▶ Work task
Of all the lines below, output only those starting at the one with "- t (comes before" and ending at the one with "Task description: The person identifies", both ends included, exactly as written.

▶ Listed records
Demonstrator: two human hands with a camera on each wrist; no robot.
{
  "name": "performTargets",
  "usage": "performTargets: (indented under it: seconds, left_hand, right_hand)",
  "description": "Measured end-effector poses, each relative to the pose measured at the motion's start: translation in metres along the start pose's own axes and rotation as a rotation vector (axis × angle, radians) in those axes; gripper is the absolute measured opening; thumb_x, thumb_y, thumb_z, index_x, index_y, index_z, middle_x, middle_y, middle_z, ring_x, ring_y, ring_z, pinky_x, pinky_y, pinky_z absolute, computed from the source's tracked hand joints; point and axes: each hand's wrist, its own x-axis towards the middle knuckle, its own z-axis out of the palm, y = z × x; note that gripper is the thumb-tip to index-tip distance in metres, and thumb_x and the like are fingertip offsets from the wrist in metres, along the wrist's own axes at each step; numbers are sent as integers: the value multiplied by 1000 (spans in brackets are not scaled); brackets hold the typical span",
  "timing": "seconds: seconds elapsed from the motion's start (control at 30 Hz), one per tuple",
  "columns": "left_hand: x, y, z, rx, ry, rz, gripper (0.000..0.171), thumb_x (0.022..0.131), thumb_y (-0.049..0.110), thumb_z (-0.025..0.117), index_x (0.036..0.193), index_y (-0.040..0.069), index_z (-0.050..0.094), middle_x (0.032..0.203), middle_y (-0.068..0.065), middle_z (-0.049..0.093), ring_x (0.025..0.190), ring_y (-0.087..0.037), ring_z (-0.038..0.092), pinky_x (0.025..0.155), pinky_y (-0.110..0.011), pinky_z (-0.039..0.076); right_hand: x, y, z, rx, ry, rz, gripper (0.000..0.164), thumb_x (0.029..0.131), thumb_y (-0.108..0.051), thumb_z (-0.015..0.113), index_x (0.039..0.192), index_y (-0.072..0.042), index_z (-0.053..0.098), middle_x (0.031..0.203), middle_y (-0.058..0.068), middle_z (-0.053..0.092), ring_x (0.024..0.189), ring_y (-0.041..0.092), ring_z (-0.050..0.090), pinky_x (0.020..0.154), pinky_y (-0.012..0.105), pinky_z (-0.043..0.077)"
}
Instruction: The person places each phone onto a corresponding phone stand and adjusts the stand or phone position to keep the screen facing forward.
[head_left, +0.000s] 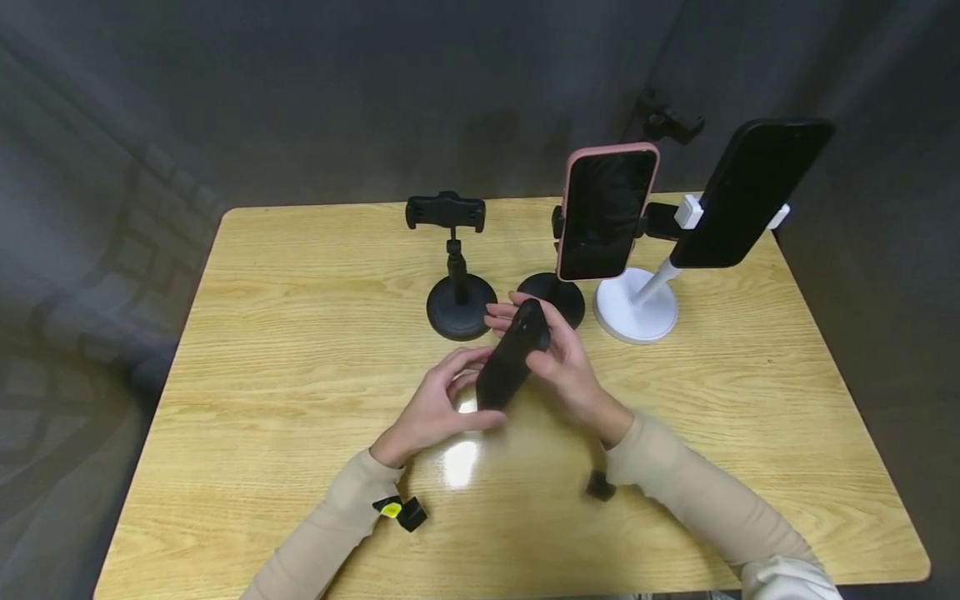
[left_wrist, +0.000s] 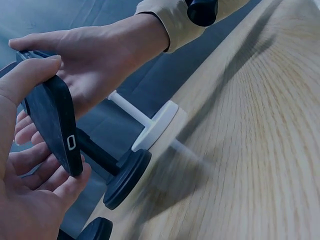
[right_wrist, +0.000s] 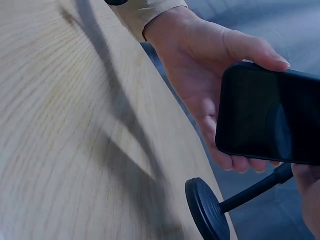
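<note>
A dark phone (head_left: pixel 512 358) is held above the wooden table between both hands, tilted. My left hand (head_left: pixel 431 408) grips its lower end; in the left wrist view the thumb lies over one edge, the fingers (left_wrist: pixel 47 172) are underneath, and a port shows on the phone's end. My right hand (head_left: pixel 573 375) holds the upper end, thumb along the side and fingers behind it. The right wrist view shows the phone's glossy dark face (right_wrist: pixel 265 112) in the left hand (right_wrist: pixel 197 70). Just beyond the hands stands a black phone stand (head_left: pixel 459 304) with its clamp empty.
Behind the right hand, a second black stand (head_left: pixel 573 304) carries a pink-edged phone (head_left: pixel 609 212). To its right, a white stand (head_left: pixel 636 321) holds a large black phone (head_left: pixel 750 196). Another black clamp (head_left: pixel 671 125) rises behind them. Dark curtains (head_left: pixel 337 100) surround the wooden table (head_left: pixel 300 333).
</note>
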Motion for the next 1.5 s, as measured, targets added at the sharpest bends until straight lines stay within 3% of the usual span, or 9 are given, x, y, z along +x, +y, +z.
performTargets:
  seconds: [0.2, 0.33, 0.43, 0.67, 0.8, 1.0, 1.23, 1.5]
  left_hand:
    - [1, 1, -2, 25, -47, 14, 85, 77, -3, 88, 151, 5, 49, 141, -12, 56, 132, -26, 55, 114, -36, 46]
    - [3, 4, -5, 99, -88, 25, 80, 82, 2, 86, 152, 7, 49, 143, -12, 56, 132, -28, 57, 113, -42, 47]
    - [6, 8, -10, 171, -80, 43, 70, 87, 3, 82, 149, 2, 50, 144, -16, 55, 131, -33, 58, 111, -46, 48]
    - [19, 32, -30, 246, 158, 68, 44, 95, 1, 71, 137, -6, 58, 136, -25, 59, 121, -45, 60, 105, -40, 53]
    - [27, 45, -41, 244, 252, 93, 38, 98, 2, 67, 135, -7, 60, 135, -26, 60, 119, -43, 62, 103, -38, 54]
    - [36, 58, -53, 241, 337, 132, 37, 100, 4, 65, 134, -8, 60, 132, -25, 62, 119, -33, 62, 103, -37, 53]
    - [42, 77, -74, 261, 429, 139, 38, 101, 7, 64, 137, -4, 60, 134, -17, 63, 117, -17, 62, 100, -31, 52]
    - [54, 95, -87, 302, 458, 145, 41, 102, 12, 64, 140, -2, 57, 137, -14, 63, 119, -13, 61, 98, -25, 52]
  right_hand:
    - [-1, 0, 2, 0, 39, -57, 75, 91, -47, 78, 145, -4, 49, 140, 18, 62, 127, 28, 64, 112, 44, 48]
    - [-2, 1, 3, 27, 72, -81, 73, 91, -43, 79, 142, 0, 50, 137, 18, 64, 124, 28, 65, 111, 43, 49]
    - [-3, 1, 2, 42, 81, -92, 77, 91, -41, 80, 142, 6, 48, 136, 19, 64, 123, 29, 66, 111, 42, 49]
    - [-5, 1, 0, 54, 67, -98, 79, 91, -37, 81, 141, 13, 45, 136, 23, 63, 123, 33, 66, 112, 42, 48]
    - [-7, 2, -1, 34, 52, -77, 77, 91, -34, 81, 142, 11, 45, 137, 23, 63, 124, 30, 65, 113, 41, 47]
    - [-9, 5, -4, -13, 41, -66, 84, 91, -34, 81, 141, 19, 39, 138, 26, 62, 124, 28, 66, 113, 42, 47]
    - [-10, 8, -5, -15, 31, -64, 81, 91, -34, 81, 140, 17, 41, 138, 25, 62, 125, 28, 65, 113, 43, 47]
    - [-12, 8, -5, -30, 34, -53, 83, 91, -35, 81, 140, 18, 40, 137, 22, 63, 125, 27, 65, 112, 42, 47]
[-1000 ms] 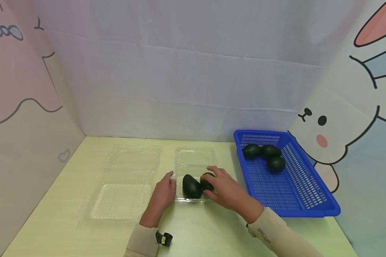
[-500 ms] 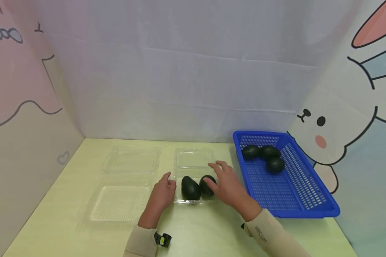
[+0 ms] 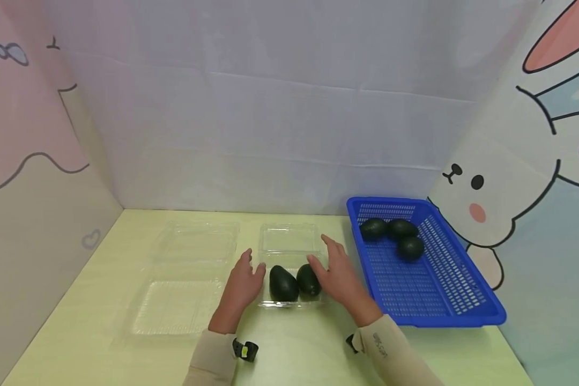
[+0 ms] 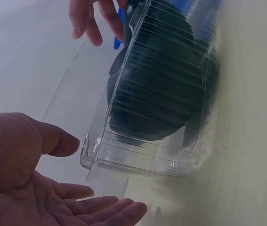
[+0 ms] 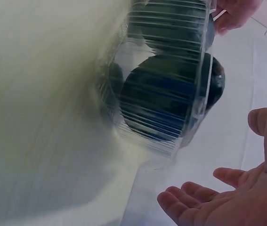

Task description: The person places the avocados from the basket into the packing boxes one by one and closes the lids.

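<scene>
Two dark green avocados, a left one (image 3: 283,284) and a right one (image 3: 309,280), lie side by side in the near half of a clear plastic clamshell box (image 3: 289,304). Its lid (image 3: 289,237) is folded back, away from the person. My left hand (image 3: 242,284) is beside the box's left side, fingers extended and holding nothing. On the other side, my right hand (image 3: 340,276) has its fingers spread next to the right avocado, palm free. In the left wrist view, the avocado (image 4: 157,75) shows through the ribbed box wall, with the thumb close to the rim.
A larger clear clamshell box (image 3: 180,308) lies unfolded on the pale table (image 3: 289,354) at the left. At the right stands a blue plastic basket (image 3: 429,289) with three avocados (image 3: 401,229) at its far end. Fabric walls (image 3: 280,107) enclose the table's back and sides.
My right hand has let go of the right avocado and drawn back to the box's right side. My left hand has stayed by the left side, its thumb now spread wider.
</scene>
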Demonstrator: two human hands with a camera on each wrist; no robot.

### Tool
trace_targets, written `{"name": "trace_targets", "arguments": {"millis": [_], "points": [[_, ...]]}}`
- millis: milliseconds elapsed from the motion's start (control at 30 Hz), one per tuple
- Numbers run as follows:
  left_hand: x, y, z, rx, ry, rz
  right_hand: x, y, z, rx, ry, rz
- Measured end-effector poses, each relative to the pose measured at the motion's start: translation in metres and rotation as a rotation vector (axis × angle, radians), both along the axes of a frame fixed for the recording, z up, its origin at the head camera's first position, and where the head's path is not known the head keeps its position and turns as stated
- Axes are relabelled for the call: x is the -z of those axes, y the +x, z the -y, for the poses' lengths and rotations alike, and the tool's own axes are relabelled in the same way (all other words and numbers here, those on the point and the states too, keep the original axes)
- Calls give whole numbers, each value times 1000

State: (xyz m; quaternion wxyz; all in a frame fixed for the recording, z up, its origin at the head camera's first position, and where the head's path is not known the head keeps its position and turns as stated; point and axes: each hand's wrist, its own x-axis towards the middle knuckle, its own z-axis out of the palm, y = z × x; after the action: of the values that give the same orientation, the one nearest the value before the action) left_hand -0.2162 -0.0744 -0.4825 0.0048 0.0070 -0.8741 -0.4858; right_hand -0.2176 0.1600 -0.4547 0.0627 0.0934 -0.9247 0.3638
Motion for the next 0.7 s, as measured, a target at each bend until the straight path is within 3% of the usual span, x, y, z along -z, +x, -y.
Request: {"name": "trace_targets", "arguments": {"millis": [233,467,700], "points": [[4,-10,0,-7,4,-7,3,-9,6,30,-69,72],[6,-17,0,35,22,-10,2,-17,8,83,-8,156],[4,-20,-1,68,2,28,7,-27,8,77,29,263]]}}
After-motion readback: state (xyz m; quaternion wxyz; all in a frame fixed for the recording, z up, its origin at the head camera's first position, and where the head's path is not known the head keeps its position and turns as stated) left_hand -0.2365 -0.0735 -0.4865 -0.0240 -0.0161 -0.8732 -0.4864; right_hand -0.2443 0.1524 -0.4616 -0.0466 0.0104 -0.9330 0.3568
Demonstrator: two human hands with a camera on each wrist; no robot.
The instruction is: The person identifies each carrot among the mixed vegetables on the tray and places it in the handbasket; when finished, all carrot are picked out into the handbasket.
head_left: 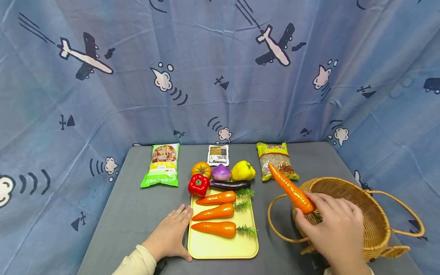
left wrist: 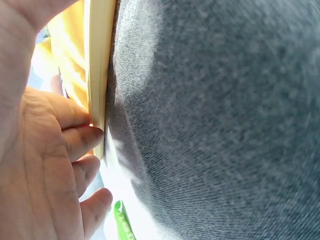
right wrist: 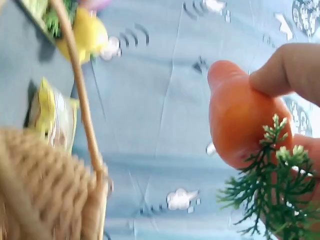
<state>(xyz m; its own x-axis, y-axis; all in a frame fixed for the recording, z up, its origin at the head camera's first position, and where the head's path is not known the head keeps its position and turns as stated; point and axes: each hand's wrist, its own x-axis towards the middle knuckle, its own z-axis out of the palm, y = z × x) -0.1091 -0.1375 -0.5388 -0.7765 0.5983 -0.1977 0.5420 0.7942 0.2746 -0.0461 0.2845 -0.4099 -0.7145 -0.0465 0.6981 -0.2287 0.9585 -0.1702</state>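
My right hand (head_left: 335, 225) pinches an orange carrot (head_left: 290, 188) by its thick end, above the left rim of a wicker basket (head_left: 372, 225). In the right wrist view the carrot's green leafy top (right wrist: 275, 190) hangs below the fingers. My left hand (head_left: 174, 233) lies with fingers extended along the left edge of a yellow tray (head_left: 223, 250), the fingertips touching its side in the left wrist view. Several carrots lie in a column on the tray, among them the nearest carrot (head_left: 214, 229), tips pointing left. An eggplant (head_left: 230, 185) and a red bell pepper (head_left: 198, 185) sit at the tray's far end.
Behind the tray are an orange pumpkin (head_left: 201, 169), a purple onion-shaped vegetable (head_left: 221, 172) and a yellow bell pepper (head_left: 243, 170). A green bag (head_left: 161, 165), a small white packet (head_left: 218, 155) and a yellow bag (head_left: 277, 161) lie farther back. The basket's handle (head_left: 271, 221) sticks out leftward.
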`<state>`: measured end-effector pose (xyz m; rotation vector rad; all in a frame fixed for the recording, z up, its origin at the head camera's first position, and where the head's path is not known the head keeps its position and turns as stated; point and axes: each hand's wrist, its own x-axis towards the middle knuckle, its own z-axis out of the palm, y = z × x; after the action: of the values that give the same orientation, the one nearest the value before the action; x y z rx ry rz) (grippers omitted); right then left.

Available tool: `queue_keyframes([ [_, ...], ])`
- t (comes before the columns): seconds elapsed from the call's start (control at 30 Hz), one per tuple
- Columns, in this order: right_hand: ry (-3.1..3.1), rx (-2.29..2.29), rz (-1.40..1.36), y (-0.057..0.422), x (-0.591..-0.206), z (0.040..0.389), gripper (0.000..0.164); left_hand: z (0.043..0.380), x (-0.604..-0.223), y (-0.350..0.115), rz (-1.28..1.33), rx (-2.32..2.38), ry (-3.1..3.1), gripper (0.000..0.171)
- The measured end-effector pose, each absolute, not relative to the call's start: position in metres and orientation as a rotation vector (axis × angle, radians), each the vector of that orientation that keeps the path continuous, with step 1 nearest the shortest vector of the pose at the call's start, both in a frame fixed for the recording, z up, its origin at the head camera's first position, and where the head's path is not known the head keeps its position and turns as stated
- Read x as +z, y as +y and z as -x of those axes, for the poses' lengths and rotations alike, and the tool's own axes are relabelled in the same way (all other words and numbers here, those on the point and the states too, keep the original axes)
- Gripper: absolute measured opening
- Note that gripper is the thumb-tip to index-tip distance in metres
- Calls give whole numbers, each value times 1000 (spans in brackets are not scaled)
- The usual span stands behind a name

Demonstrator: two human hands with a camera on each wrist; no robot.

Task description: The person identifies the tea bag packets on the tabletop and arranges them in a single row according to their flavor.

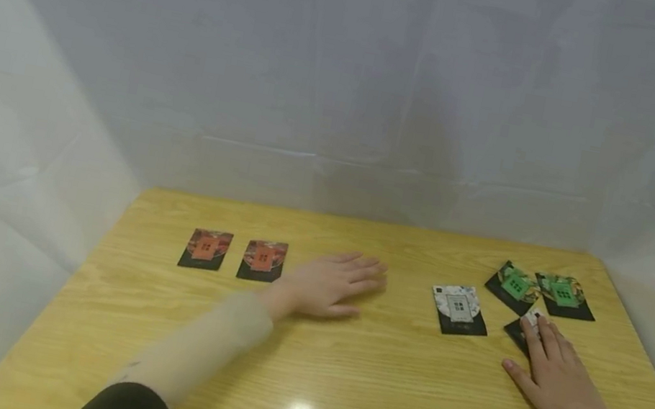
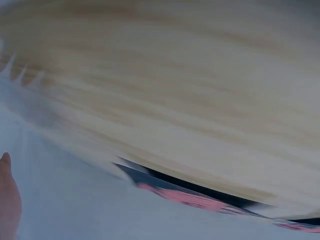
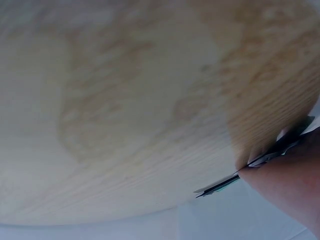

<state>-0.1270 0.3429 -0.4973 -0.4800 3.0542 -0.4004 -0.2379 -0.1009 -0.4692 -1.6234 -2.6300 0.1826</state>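
Observation:
My left hand reaches over the middle of the table with its fingers spread, slightly blurred, and holds nothing. Just left of it lies a red-and-black flat packet, which also shows low in the left wrist view. On the right, my right hand rests its straight fingertips on a white-and-black flat packet, hiding much of it. Another white-and-black packet lies to the left of that hand. Beyond its fingertips are two green-and-black packets, one tilted and one straighter, side by side.
A second red-and-black packet lies at the far left. The wooden table has pale sheeting behind it and along both sides. A bright light reflection shows near the front of the tabletop.

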Motion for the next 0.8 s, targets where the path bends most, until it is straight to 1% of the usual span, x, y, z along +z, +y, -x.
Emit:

▶ Answer
- t (comes before the columns): seconds elapsed from the call's start (control at 30 Hz), one per tuple
- Columns, in this order: right_hand: ry (-3.1..3.1), rx (-2.29..2.29), rz (-1.40..1.36), y (-0.057..0.422), x (-0.591..-0.206), z (0.040..0.389), gripper (0.000..0.164); left_hand: z (0.043..0.380), x (-0.604..-0.223), y (-0.350..0.115), rz (-1.28..1.33), rx (-2.32..2.38), ry (-3.1..3.1), gripper (0.000..0.171)
- The measured end-effector pose, each absolute, not relative to the call's start: position in metres and orientation as a rotation vector (axis × angle, radians), each the vector of that orientation that keeps the path continuous, with step 1 nearest the shortest vector of the pose at the call's start, both in a frame fixed for the recording, z up, its origin at the head camera's first position, and where the head's path is not known the head keeps its position and turns as stated
- Read x as +z, y as +y and z as -x of those axes, for the poses' lengths and rotations alike, and the tool's own axes are relabelled in the same way (all other words and numbers here, those on the point and the states too, keep the original axes)
- Gripper: absolute measured opening
- Note that gripper is the thumb-tip to index-tip distance in metres
- Calls give whole numbers, each value times 1000 (spans in brackets are not scaled)
- The usual span stands behind a name

Demonstrator: two human hands with a camera on each wrist; no robot.

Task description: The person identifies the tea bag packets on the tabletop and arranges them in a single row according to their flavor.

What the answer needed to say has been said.